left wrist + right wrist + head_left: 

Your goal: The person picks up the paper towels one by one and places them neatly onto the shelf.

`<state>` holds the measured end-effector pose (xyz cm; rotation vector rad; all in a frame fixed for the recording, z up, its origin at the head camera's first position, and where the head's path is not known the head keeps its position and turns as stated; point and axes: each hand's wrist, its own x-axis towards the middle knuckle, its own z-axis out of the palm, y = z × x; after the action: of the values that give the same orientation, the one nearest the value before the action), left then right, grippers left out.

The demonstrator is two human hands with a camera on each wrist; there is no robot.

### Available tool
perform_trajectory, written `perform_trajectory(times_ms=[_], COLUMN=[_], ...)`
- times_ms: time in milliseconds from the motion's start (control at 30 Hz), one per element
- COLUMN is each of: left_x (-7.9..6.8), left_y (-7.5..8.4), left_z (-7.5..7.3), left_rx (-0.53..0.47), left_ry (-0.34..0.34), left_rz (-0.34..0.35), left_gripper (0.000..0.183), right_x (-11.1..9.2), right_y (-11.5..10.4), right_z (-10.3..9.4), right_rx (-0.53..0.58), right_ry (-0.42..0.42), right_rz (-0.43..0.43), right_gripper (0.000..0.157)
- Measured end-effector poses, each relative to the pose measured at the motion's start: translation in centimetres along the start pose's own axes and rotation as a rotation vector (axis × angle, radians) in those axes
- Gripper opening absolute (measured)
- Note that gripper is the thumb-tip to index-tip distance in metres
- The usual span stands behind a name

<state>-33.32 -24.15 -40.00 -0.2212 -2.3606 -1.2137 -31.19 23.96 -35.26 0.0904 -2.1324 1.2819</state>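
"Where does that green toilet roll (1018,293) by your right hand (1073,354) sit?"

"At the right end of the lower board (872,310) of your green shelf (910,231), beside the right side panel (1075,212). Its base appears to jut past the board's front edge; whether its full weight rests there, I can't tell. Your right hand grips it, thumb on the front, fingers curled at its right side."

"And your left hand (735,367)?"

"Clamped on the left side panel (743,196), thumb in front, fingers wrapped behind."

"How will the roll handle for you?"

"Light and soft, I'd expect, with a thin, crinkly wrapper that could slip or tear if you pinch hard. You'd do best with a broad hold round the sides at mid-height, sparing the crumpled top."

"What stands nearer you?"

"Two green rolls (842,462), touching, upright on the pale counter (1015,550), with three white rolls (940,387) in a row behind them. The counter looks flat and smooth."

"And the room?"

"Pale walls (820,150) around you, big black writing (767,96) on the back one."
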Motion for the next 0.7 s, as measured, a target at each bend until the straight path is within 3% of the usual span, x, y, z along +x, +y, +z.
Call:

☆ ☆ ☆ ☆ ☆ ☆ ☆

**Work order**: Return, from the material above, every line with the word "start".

**Completed exercise**:
- times_ms: time in milliseconds from the motion's start (control at 30 Hz), one per element
- Measured end-effector poses, each relative to the pose measured at the motion's start: translation in centimetres along the start pose's own axes and rotation as a rotation vector (axis × angle, radians) in those axes

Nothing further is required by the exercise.